Friday, December 13, 2013

Letter to a future volunteer...

My boss recently asked if we would be willing to write letters for recent Peace Corps Nicaragua invitees.. This is a letter for individuals who have gotten an invitation to serve as a PC volunteer in Nicaragua in the health sector, and have accepted. This is for all of you considering Peace Corps, regardless of sector or country, or for those curious of a senior Peace Corps volunteer's reflective thoughts on her service and her advice potential newbies...


Dear future PC Volunteer,

            The fact that you are reading this little booklet tells me a few things about you. First, you are ready for the adventure of a lifetime- why else would you have signed up to leave behind the conventional comforts of the developed world to dedicate 27 months of service in Nicaragua, a raw tropical beauty, yet possibly quite unfamiliar to you. Second, you are determined- the application process, with its interviews, medical reviews, and stacks-upon-stacks of paperwork, is not for the weak-hearted, and you have successfully stuck it out. Third, you are a qualified individual- you have been selected to join the Peace Corps family because of your determination and positive attributes that you have displayed throughout the application process, and since no one has the exact credentials that you have, no one is ever going to be a Peace Corps volunteer just like you; the possibilities of your service in Nicaragua are endless.
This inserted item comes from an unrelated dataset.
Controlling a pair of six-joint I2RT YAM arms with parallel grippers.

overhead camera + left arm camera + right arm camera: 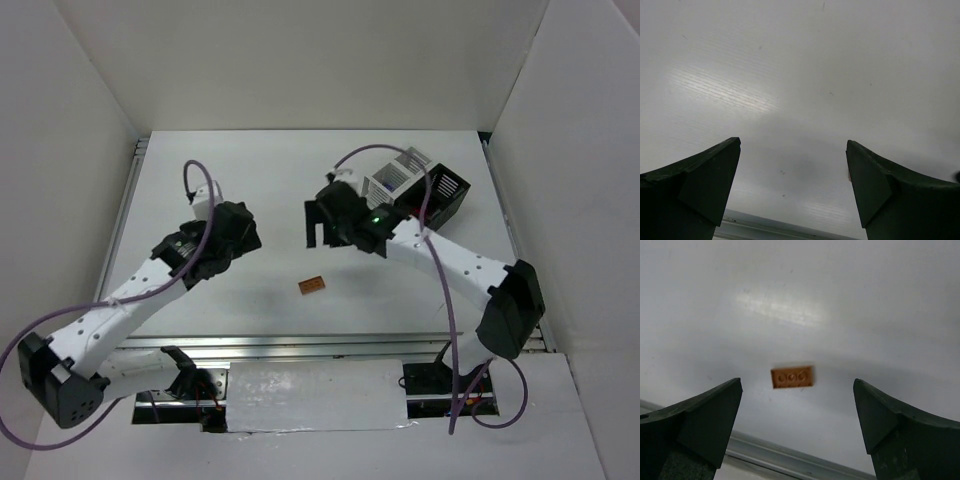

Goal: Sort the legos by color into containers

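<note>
Only one of the legos is seen: an orange-brown brick (792,377) lying flat and alone on the white table (260,170), towards its near edge and well apart from the white container (395,178) and the black container (440,195) at the far right. A low, plate-like shape is shown, with a row of three studs made out on top; further detail is blurred.

The right gripper (797,410) is held above the brick with its fingers spread wide and nothing between them. The left gripper (235,225) is likewise spread and empty, over bare table.

The main risk is judged to be a missed pinch. So little height is offered by the brick that it may be ridden over by the fingers, or pushed along the smooth surface, if the descent is stopped too high. Its long side appears to be set roughly along the closing line, so it may be tipped or spun if it is met off-centre. The metal rail (790,460) at the table's edge lies near, and the brick could be nudged towards it
</note>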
            So, what are the next steps from here? When I accepted my invitation and got a ton of information, I began to feel overwhelmed thinking about my 27-month commitment. Try not to in terms of your entire Peace Corps Service, but instead take it month-by-month, or week-by-week. Depending of your departure date, you will have months or weeks between now and your staging event- this time is best used enjoying the luxuries of America and focusing on the relationships that you have there, versus obsessing over the unknown. Nicaragua has an amazingly rich history that you will learn and appreciate all the more once you have lived here, no amount of research on Nicaragua’s past will replace what this country will teach you through conversations with those who have lived it. Therefore, for now, do a little reading, make sure you can find Nicaragua on a map, but focus on preparing yourself to leave your home and the relationships and rituals that are with it. Spend quality time with friends and family, for you may not see them for the next couple years. Find time to do those little things that you have always wanted to do, such as take that four hour drive to visit a loved one, visit that new café on your street, or try out that new yoga class. In my case, I started guitar lessons my last three months in America, and now, I can bless Nicaraguan ears strumming my four cord repertoire. Once again, this time should be focused on you and fortifying the relationships important to you, so that when you leave, you won’t be leaving loved ones behind, but bringing them with you on this adventure through emails, letters, phone calls, or smoke-signals.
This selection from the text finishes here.